> [Problem statement]
Copy, word for word, each line of the data below from the first through the line containing "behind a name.", and stop there.

> [Supplied information]
----------------------------------------

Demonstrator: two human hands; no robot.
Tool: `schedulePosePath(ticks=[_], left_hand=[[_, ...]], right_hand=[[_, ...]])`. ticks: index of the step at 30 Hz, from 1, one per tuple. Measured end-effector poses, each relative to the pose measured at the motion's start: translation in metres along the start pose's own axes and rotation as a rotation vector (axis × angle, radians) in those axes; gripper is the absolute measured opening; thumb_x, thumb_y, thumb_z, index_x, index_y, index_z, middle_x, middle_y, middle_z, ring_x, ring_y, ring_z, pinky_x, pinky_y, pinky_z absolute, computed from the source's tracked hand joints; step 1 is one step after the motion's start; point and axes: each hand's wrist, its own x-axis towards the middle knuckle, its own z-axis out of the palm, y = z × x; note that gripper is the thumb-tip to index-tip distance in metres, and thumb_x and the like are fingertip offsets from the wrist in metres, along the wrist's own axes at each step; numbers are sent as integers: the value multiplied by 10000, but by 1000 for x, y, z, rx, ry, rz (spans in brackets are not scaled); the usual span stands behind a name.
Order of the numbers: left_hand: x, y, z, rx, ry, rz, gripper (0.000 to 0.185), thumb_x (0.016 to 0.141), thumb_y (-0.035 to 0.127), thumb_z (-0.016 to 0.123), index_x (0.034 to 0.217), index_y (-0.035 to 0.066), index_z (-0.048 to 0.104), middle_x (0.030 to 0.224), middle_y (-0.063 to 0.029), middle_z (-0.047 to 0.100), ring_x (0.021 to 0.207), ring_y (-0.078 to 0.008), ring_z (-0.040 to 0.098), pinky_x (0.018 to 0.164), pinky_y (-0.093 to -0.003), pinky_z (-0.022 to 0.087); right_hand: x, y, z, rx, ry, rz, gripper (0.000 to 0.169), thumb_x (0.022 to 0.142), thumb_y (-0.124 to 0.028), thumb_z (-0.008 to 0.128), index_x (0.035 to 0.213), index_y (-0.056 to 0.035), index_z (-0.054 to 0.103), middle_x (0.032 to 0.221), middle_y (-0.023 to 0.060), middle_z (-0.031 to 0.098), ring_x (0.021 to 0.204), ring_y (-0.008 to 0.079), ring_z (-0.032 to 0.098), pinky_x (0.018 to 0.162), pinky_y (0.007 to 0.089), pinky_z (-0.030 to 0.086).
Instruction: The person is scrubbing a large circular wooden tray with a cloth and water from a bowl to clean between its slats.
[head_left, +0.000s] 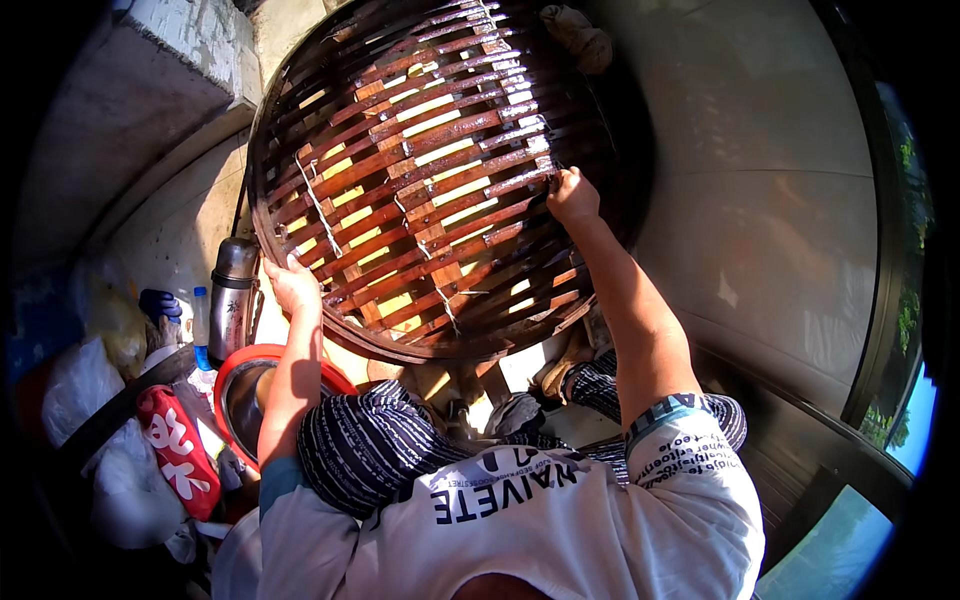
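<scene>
A large round rack of brown slats (450, 142) inside a round rim lies before me, its slats crossed by wider strips and tied in places with pale cord. Its right side is in deep shadow. My left hand (292, 285) grips the rim at the lower left, thumb on top. On the right part of the slats rests my right hand (574, 196), closed around something small and dark that I cannot make out. The slats near it look wet and shiny.
A steel vacuum flask (232, 300) stands left of the rack, beside a plastic bottle (200, 322). Below it are a red-rimmed basin (225, 397), a red bag (178, 450) and clear plastic bags (82, 382). A bundled cloth (581, 37) lies at the rack's top right, near a pale wall panel (750, 165).
</scene>
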Motion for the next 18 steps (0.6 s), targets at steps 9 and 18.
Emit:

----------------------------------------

> [Result of the exercise]
Demonstrator: two human hands; no robot.
Tool: `schedulePosePath(ticks=[_], left_hand=[[_, ...]], right_hand=[[_, ...]])`. ticks: index of the step at 30 Hz, from 1, one per tuple. Measured end-effector poses, each relative to the pose measured at the motion's start: translation in metres along the start pose's own axes and rotation as a rotation vector (axis × angle, radians) in those axes; gripper is the absolute measured opening; thumb_x, thumb_y, thumb_z, index_x, index_y, index_z, middle_x, middle_y, middle_z, ring_x, ring_y, ring_z, pinky_x, pinky_y, pinky_z absolute, computed from the source's tracked hand joints; step 1 is one step after the motion's start; point and axes: each hand's wrist, its own x-axis towards the middle knuckle, its own z-axis out of the palm, y = z × x; note that gripper is the thumb-tip to index-tip distance in metres, and thumb_x and the like are fingertip offsets from the wrist in metres, along the wrist's own axes at each step; numbers are sent as integers: the value multiplied by 10000, but by 1000 for x, y, z, rx, ry, rz (spans in brackets are not scaled); the usual span stands behind a name.

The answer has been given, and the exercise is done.